Solche Tabubrüche regen Theatergänger schon lange nicht mehr auf
Zum Beitrag „Sorgt Hindemiths Oper in Schwerin für einen Skandal?“vom 11. Mai schreibt Ulrich Maiß aus Schwerin:
Hindemiths Oper Sancta Susanna ist ein avantgardistisches Werk. Der Stoff des Librettos und die tatsächliche Neuheit der Musik riefen vor etwa 100 Jahren starke negative Reaktionen hervor. Es handelte sich also um einen echten Skandal, einen ohne Ansage!

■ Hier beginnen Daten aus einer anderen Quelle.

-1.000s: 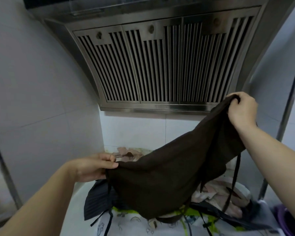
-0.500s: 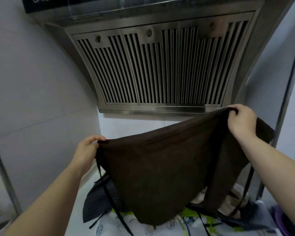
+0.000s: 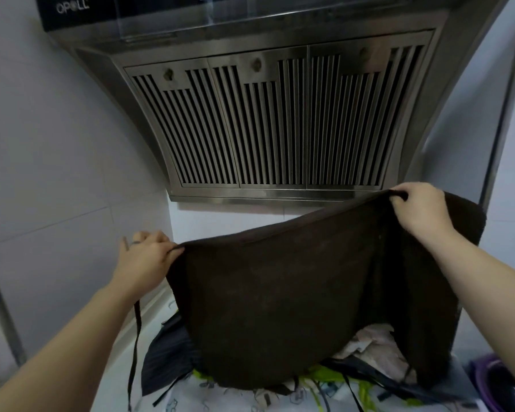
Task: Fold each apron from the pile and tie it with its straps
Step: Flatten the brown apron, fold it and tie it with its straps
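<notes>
While your left hand (image 3: 144, 257) and right hand (image 3: 419, 209) are pinching the top corners of the brown apron (image 3: 280, 292), it is hanging unfolded over the pile (image 3: 375, 349). Nothing is looking folded or tied yet.

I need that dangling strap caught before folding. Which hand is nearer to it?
Left. The left hand grips a corner of the brown apron just above the strap; the right hand holds the far corner.

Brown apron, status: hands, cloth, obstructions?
Left hand pinches one top corner, right hand grips the other, higher. Brown apron hangs spread, unfolded. Pile crowds under its hem; strap dangles by left wrist.
</notes>
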Available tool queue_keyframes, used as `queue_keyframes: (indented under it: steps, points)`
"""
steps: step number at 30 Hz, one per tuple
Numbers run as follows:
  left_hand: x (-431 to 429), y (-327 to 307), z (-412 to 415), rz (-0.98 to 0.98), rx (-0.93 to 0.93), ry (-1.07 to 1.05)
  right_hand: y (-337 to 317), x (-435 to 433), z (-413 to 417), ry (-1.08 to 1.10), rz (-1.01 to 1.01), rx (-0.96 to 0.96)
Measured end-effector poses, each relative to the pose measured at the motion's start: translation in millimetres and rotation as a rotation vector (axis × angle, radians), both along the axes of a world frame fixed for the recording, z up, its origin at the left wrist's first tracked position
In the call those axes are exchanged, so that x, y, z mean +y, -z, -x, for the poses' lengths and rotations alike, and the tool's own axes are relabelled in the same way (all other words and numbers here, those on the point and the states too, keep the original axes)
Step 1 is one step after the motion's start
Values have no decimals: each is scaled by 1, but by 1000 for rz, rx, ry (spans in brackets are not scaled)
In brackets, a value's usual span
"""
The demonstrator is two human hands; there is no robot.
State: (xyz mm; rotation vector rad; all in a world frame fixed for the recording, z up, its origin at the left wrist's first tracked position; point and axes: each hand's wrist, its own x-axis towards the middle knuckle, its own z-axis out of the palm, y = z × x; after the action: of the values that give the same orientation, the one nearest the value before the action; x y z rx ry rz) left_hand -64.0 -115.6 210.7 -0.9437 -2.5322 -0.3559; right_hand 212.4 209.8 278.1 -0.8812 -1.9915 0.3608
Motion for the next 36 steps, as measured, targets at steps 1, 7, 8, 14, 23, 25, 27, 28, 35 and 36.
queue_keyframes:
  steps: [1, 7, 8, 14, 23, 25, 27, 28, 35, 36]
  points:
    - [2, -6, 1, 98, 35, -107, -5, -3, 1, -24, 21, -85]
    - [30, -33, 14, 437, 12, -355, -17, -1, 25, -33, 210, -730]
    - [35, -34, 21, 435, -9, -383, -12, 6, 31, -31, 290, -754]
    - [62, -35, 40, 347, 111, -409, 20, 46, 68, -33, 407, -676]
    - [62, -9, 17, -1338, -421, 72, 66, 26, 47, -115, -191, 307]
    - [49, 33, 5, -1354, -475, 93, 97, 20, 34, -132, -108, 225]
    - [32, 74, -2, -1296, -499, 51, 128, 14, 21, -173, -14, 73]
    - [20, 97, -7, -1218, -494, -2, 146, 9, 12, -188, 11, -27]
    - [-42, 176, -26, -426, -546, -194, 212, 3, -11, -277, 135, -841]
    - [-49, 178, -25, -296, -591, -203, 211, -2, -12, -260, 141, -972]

Ihr Artikel fachte nun schon vorab eine Diskussion an, die meines Erachtens gänzlich am Kern der Sache vorbeizielt. Die Tatsache, dass Frau Holzinger sich eine vor hundert Jahren „skandalumwitterte“Oper wählt, diese zum Nukleus ihrer Performance macht und mit Tabubrüchen, die die bürgerlichen Theatergänger vor über 50 Jahren schon nicht mehr aufgeregt haben, kombiniert, zeugt wahrlich nicht von einer avantgardistischen, vielmehr von einer opportunistischen Herangehensweise.
Da nützt es auch nichts, wenn Herr Wegner die „avantgardistische Tradition in der DDR“bemüht, zumal diese Form der Avantgarde vor dem damaligen politischen Hintergrund sicherlich als mutig einzustufen ist. Die heutige
Schweriner Schein-Avantgarde bedient sich also einfach überall da, wo es kracht. Man kann einen Kessel Buntes erwarten, eine Performance, die man lediglich durch die oberflächlichen Äußerungen der Choreografin in Bezug auf den intellektuellen Überbau und durch die Ausgrenzung männlicher Akteure als skandalös bewerten kann.
Und dass so eine Melange, die unter dem Deckmantel der künstlerischen Freiheit symbolträchtige Wasserfälle auf die Bühne bringt, wenn es um die Libido der Frau geht, gar nicht bewertet werden darf, weiß Frau Holzinger genau, wenn sie sich entspannt auf das „Auge des Betrachters“beruft - interessanter Weise nicht auf das Auge der Betrachterin.